I have a Quadro 6000. I installed all of the drivers correctly and the card is working well for quite some time now. My boss wants me to improve image quality and so we are revisiting everything that we are doing now. One issue is are we getting the most colors per bit that we can. I am using OpenGL glTexImage3D to display and manipulate a 3D model. I set the parameter to glTexImage3D to GL_UNSIGNED_SHORT which indicates the data type to use for pixel data. Can I assume that I am viewing the 3D model in 30 bits per color format or is there something else I need to do or set? I know that with normal graphics 24 bit color (8 bits per color) is more than the eye can see but with medical imaging having more than 8 bits per color makes a difference. While I am on the subject are there any plans now or in the near future for an NVidia 48 bit color (16 per color) card?

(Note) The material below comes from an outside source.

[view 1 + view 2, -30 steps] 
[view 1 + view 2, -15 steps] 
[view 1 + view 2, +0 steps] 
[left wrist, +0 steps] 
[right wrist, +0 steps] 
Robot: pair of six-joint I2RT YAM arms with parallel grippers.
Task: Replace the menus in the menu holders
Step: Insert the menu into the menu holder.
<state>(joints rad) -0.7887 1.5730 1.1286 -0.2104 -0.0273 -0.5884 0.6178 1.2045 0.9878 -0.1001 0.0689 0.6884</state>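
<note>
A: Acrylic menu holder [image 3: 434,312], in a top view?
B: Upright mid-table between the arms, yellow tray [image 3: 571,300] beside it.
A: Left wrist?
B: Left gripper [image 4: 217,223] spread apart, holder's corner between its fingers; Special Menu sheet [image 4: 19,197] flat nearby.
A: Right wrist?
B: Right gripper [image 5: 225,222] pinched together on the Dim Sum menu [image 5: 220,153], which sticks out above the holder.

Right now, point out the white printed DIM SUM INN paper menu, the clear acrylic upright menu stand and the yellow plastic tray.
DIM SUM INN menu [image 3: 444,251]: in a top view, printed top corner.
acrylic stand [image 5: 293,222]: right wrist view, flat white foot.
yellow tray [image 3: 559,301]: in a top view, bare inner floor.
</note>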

To view 30-bits per color you need a monitor supporting that.
Then you need to explicitly select a 10-bits per component (30-bit color) OpenGL pixelformat via the WGL_ARB_pixelformat extension inside your application. (The Win32 API ChoosePixelformat() won’t work!)
And you need to render with data supporting that higher resolution color range.

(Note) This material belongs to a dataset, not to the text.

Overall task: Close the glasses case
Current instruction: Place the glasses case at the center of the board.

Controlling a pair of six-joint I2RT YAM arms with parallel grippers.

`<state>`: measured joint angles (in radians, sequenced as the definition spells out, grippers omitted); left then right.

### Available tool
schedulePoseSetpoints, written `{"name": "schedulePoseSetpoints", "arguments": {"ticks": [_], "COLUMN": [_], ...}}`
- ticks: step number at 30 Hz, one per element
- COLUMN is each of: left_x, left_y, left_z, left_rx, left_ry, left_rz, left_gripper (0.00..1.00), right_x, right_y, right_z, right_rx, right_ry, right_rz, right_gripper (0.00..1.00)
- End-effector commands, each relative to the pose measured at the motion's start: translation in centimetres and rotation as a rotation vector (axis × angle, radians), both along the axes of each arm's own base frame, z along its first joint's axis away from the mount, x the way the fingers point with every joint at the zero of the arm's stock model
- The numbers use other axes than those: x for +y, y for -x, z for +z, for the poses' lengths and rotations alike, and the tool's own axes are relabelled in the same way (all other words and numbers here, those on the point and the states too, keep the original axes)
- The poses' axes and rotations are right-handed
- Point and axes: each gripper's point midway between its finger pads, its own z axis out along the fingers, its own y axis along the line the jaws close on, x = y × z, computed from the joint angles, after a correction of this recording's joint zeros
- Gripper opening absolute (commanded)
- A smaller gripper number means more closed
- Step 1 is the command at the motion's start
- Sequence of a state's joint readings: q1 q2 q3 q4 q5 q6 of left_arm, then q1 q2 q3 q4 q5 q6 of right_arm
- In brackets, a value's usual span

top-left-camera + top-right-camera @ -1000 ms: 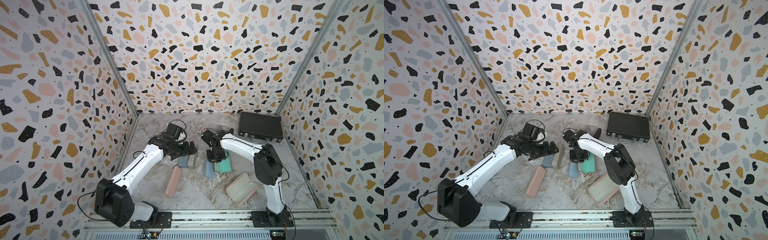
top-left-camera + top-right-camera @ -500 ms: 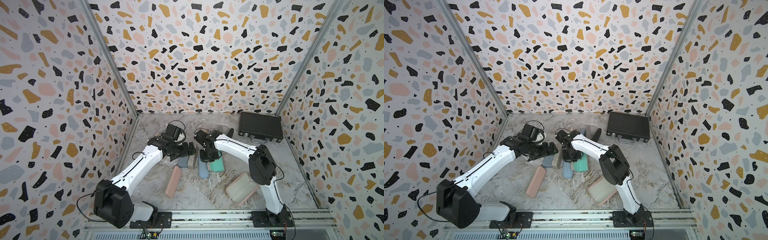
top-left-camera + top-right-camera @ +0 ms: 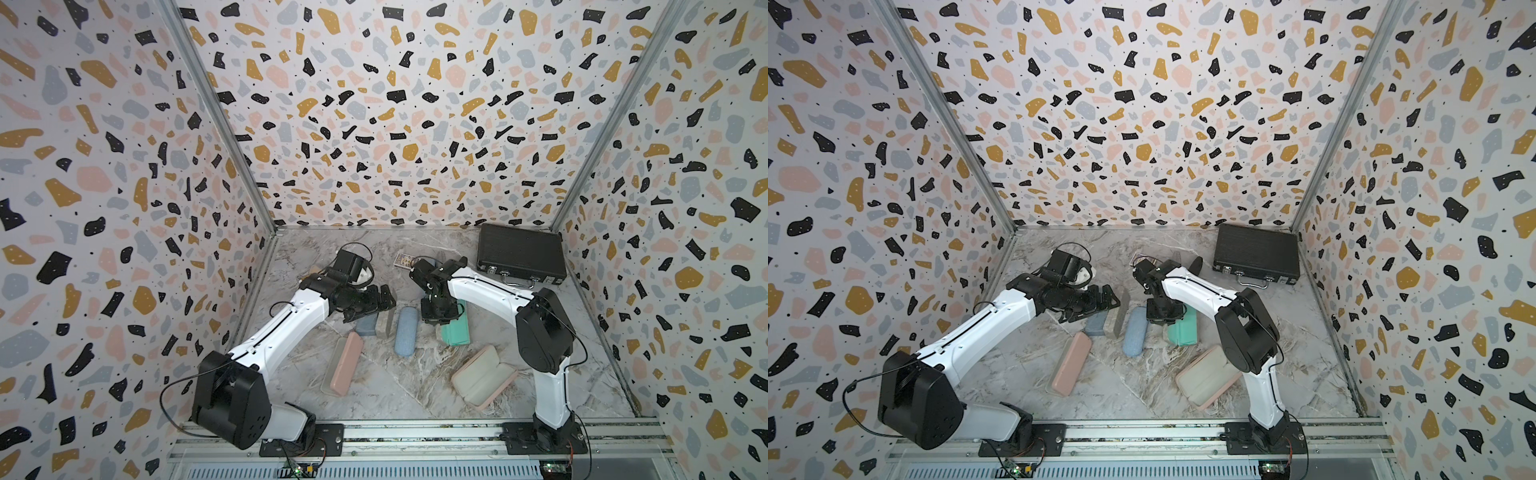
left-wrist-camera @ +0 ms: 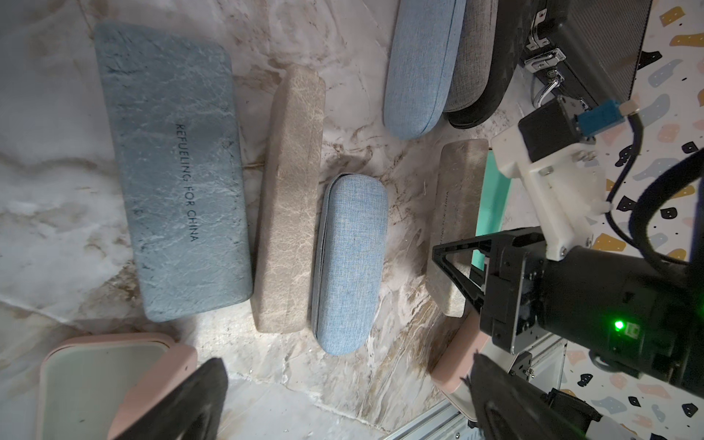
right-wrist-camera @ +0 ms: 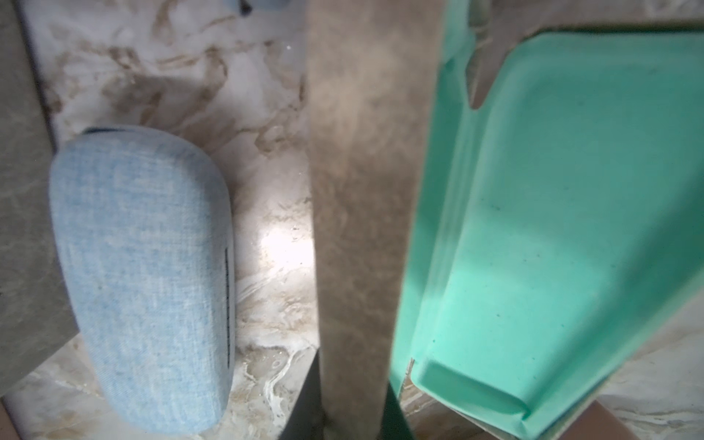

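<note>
The open glasses case (image 3: 456,332) is taupe outside and mint green inside; it lies right of centre in both top views. Its mint lining (image 5: 552,213) faces up and its taupe lid (image 5: 358,213) stands nearly upright. My right gripper (image 5: 352,396) is shut on that lid's edge, and it shows from above over the case as the right gripper (image 3: 1163,316). My left gripper (image 4: 344,384) is open and holds nothing. It hovers to the left, above a slate-blue case (image 4: 171,171) and a taupe case (image 4: 289,198), both shut.
A shut light-blue fabric case (image 3: 405,337) lies between the two grippers. A shut pink case (image 3: 343,370) and an open pink case (image 3: 484,380) lie nearer the front rail. A black briefcase (image 3: 521,254) sits at the back right, with more cases (image 3: 430,264) behind my right arm.
My right gripper swung left with the mint-lined case, nudging the light-blue fabric case left, then came back to the right. The left arm has hardly moved.
</note>
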<state>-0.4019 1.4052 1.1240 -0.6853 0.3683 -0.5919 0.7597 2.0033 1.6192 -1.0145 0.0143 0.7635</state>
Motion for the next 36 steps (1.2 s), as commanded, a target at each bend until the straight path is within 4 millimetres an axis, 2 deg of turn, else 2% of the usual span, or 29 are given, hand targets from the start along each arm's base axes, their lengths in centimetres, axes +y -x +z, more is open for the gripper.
{"name": "schedulePoseSetpoints", "arguments": {"ticks": [1, 11, 14, 19, 24, 32, 35, 36], "left_x": [-0.3, -0.3, -0.3, -0.5, -1.1, -1.9, -2.5, -2.8], "left_y": [-0.3, -0.3, -0.4, -0.8, -1.0, -1.0, -1.0, -1.1], "left_z": [-0.1, -0.6, -0.4, -0.1, -0.3, -0.7, -0.8, -0.8], "left_rx": [0.0, 0.012, 0.01, 0.008, 0.025, 0.044, 0.049, 0.052], "left_ry": [0.024, 0.014, 0.014, 0.02, 0.035, 0.033, 0.029, 0.028], "left_rz": [0.001, 0.001, 0.001, -0.002, -0.01, -0.032, -0.052, -0.06], "left_gripper": [0.99, 0.99, 0.99, 0.99, 0.99, 0.99, 0.93, 0.9], "right_x": [0.2, 0.1, 0.2, 0.1, -0.4, -1.3, -2.7, -3.3], "right_y": [-0.4, -0.6, -0.6, -0.8, -0.6, 0.0, 0.0, 0.0], "right_z": [1.5, 0.2, 0.5, 2.8, 5.2, 8.5, 9.3, 9.4], "right_rx": [-0.037, -0.006, -0.009, -0.052, -0.088, -0.155, -0.188, -0.196], "right_ry": [-0.024, -0.014, -0.024, -0.051, -0.061, -0.091, -0.077, -0.07], "right_rz": [-0.005, 0.001, 0.006, 0.014, 0.027, 0.056, 0.047, 0.036], "right_gripper": [0.17, 0.25, 0.3, 0.41, 0.46, 0.5, 0.49, 0.45]}}
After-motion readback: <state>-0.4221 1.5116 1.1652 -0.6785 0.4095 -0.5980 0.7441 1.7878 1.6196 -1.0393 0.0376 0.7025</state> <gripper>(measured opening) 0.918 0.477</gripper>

Please read through this document which is the first Google hit when searching for “OpenGL 30 bits site:nvidia.com”
The internal texture image format has not much to do with that. Using unsigned short 16-bit fixed point texture data will not automatically result in 30-bits output. Reading from that texture will convert these values into the floating point range of [0.0f, 1.0f] and then work with that inside the shader. The important part is how you render the resulting image to the screen.